Erdoğan'ın vizyonu
Fotoğraf: Envato
Erdoğan’ın başdanışmanı Soma’da yaşanan işçi katliamının ertesinde “vahşi kapitalizm” Erdoğan’ı sevmiyor diye buyurmuş. Açıkçası işin o tarafını bilemeyeceğim ama Erdoğan pek boş gözükmüyor.
Erdoğan’ın her aileye üç çocuk parolasıyla ortaya atıldığı günleri hatırlayalım. Katıldığı Yaşlılık Konseyi toplantısında nasıl temellendirmişti bu ısrarını? “Nüfusumuz ne kadar artarsa o kadar güçlü olacağız”. Hedef olarak gösterdiği ülkeler ucuz emeğe dayalı yüksek büyüme hızına kavuşan Çin ve Hindistan idi.

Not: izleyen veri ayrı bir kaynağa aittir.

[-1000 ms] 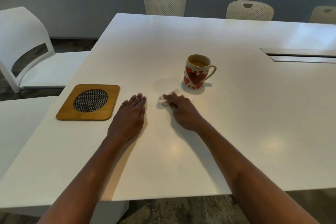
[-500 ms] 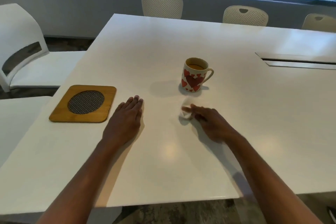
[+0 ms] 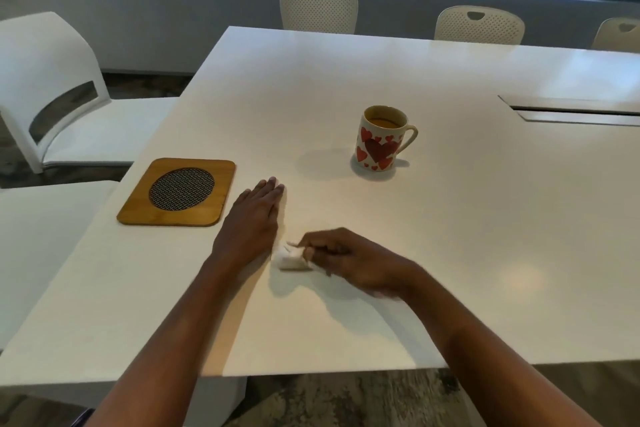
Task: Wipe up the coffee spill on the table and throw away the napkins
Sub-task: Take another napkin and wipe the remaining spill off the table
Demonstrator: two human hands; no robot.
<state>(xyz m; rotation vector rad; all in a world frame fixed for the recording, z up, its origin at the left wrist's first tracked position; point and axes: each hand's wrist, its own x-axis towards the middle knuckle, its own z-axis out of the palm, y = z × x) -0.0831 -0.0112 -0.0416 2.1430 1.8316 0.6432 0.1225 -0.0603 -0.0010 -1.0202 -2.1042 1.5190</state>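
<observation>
Left hand [image 3: 252, 222]: lying flat, palm down on the table [image 3: 398, 236], fingers straight and pressed together, pointing toward the mug [image 3: 381, 139]; it is gripping nothing, and its forearm is reaching in from the near edge.
Right hand [image 3: 353, 262]: curling its fingers around a wadded white napkin [image 3: 289, 257], knuckles up, blurred; its forearm is angling in from the near right.
Napkin: sitting nearer than the mug and to its left, pressed to the table, just beside the left wrist.
Mug: standing upright, white with red hearts, brown liquid inside, handle turning right, well apart from both hands.
Wooden trivet [image 3: 180, 192]: lying flat left of the mug, near the left fingertips.
</observation>
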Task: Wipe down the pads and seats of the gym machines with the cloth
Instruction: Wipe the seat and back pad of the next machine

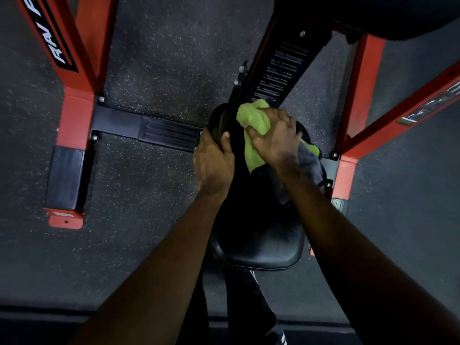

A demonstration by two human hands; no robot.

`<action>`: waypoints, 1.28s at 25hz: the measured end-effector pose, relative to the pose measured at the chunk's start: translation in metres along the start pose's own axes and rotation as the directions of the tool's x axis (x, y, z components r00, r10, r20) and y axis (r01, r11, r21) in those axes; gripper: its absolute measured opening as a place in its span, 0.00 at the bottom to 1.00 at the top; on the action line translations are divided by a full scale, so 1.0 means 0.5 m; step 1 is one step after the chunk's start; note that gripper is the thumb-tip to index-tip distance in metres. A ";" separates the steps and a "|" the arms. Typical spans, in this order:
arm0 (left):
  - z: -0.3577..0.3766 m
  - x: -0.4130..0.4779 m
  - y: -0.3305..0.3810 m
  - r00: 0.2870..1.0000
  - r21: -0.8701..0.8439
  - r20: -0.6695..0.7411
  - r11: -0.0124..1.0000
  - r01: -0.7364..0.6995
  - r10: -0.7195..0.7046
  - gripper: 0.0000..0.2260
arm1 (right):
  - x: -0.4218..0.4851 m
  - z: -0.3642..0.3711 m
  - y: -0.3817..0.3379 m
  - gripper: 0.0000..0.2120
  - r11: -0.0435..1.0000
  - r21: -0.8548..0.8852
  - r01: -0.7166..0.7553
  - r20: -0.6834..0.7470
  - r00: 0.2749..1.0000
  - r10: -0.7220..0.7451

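The green cloth (254, 120) is bunched in the right hand (273, 138), whose fingers curl round it and press it onto the far end of the black seat (256, 252), just near of the black post (278, 68); the left hand (214, 158) grips the seat's far left edge, likely to steady it; wiping of this seat looks under way, not finished; whether its near part is done I cannot tell; the red frame (77, 113) stands left and right, and no other pads show.
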State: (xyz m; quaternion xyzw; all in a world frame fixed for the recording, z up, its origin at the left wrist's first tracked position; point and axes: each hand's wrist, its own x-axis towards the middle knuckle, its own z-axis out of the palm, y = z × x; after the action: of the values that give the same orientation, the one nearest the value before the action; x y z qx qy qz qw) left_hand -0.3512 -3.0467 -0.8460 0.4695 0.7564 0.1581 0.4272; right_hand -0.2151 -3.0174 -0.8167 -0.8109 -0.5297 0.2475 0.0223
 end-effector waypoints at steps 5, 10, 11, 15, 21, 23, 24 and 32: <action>-0.005 -0.005 0.010 1.000 0.020 -0.018 1.000 0.017 -0.016 0.28 | -0.051 -0.006 0.019 0.25 0.992 -0.035 0.123 0.089 0.989 -0.120; -0.005 -0.007 0.003 0.990 0.066 -0.038 0.989 -0.131 0.134 0.26 | 0.078 -0.006 -0.053 0.28 0.985 0.005 0.170 0.171 0.971 -0.168; -0.004 -0.005 0.002 0.987 0.082 -0.026 0.985 -0.153 0.156 0.25 | 0.087 -0.010 -0.042 0.28 0.985 0.014 0.173 0.170 0.970 -0.173; -0.004 -0.008 0.007 0.988 0.125 -0.009 0.980 -0.154 0.156 0.24 | 0.077 -0.035 0.083 0.31 0.999 0.037 -0.035 0.058 0.998 0.033; -0.003 -0.010 0.004 0.986 0.156 -0.014 0.974 -0.162 0.166 0.24 | 0.094 -0.015 0.025 0.27 0.998 -0.038 0.051 0.081 0.996 -0.048; -0.004 -0.009 0.003 0.986 0.152 -0.016 0.975 -0.162 0.166 0.24 | 0.109 -0.017 0.000 0.27 0.990 -0.033 0.134 0.136 0.982 -0.129; -0.006 -0.007 0.003 0.987 0.154 -0.017 0.975 -0.158 0.162 0.24 | 0.120 -0.023 0.007 0.27 0.991 0.000 0.133 0.163 0.978 -0.132; 0.002 0.000 0.001 0.964 0.259 -0.003 0.932 -0.255 0.265 0.24 | 0.090 -0.038 0.136 0.29 0.994 0.105 -0.017 0.024 1.000 0.014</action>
State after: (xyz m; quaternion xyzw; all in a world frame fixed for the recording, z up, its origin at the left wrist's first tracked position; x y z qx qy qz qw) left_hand -0.3501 -3.0468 -0.8464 0.6134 0.7097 0.1232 0.3239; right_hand -0.1352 -3.0038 -0.8372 -0.8098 -0.5100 0.2845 0.0569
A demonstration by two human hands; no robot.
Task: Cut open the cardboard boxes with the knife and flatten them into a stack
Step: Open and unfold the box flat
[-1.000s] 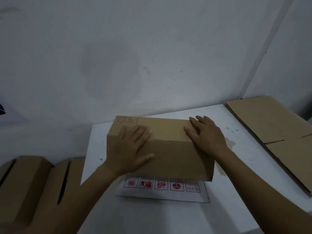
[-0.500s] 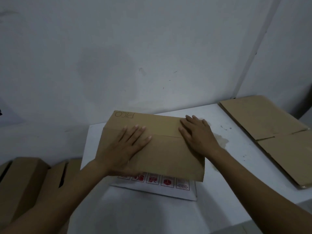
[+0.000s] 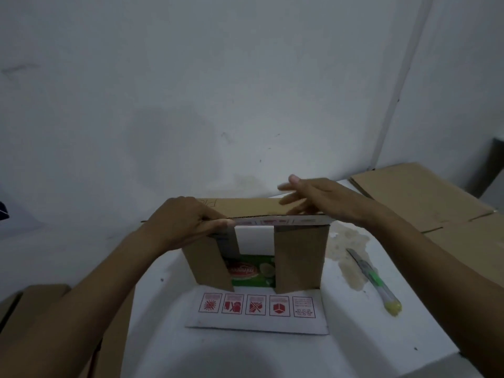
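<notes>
A brown cardboard box (image 3: 300,257) lies opened on the white table (image 3: 272,356), its near end facing me. Two side flaps hang down, and a white flap with red handling symbols (image 3: 256,309) lies flat on the table. A green and red print shows inside the box. My left hand (image 3: 185,222) pinches the left end of the raised top flap. Over the flap's right part my right hand (image 3: 319,199) lies with straight fingers, blurred. The knife (image 3: 373,279), with a green and yellow handle, lies on the table to the right of the box.
Flattened brown cardboard (image 3: 425,197) is stacked at the table's back right, against the wall. Unflattened brown boxes (image 3: 35,312) stand at the lower left beside the table. A stain marks the table near the knife.
The box was pressed under both flat hands before. Now its near end is open, the top flap is lifted by my left hand, and the knife has come into view.
</notes>
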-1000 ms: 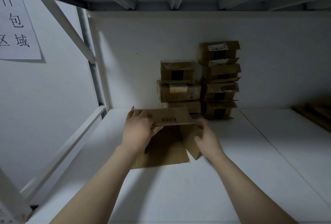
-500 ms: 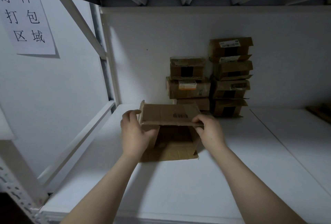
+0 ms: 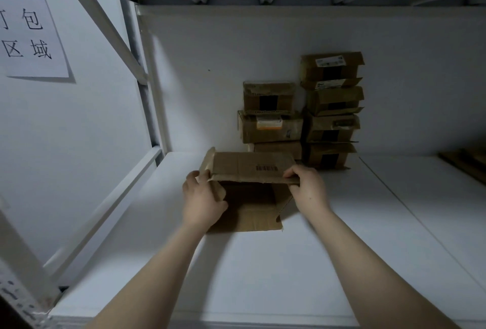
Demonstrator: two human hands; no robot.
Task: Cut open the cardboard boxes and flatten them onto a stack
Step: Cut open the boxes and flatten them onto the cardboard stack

Dahası, hedef olarak gösterdiği ülkelerdeki ortalama yaşam koşullarının Türkiye’den daha iyi olmadığını hatta pek çok açıdan daha kötü olduğunu vurgulamıştı. O konuşmayı hatırlayanlar için eminim Viktorya dönemi İngiltere’si ile yapılan karşılaştırmalar çok sürpriz olmamıştır.
Yedek iş gücü ordusunu büyüterek, emeğin örgütlenmesini baskılayarak, kazanılmış hakları tırpanlayarak, güvencesizleştirerek sanayinin rekabet gücünü arttırmak. Erdoğan’ın vizyonu dün ne ise bugün de odur. En ufak bir sapma yok. Erdoğan’ın o dönemde vurguladığı gibi “360 dereceden dünyaya baktığımızda” kolaylıkla görürüz ki, bu vizyon geniş toplum kesimlerine daha yüksek bir yaşam standardı vadetmiyor. Aksine varlığını, sürekliliğini yoksulluğun kalıcılığına dayandırıyor.
İşçilerin düşük ücretle, can güvenliğinden yoksun çalıştırıldığı, yeri geldiğinde köle gibi zorla parti mitinglerine taşındığı Soma Maden İşletmesi işte bu vizyonu en iyi şekilde temsil ediyor. Bu katliam gerçekleşmese denetimlerden yıldızlı pekiyiler alacak, medyada özel “sektörün çalışma tarzı”nı öve öve bitiremeyen başarı hikayesi olarak yer bulacaktı.
Elbette madencinin yaşamı pek çok sektörle karşılaştırılmayacak kadar büyük zorluklar içeriyor ve Türkiye gibi bir ülkede her an ölüm riskiyle baş başa çalışmak anlamına geliyor. Ama insan şu soruyu sormadan da edemiyor, ülke genelinde işçi sınıfının yaşamı çok mu farklı? Borç yükü altında ezilen, her türlü sömürüye, denetimsizliğe ve insan yaşamını doğrudan tehdit eden çalışma koşullarına karşın işbaşı yapmaktan başka çıkar yol bulamayan, patron, hükümet, sendika üçgeninde yalnızlaşan, sesi çıkmayan, çıksa da can vermeden sesi duyulmayan işçiler sadece madenlerde mi?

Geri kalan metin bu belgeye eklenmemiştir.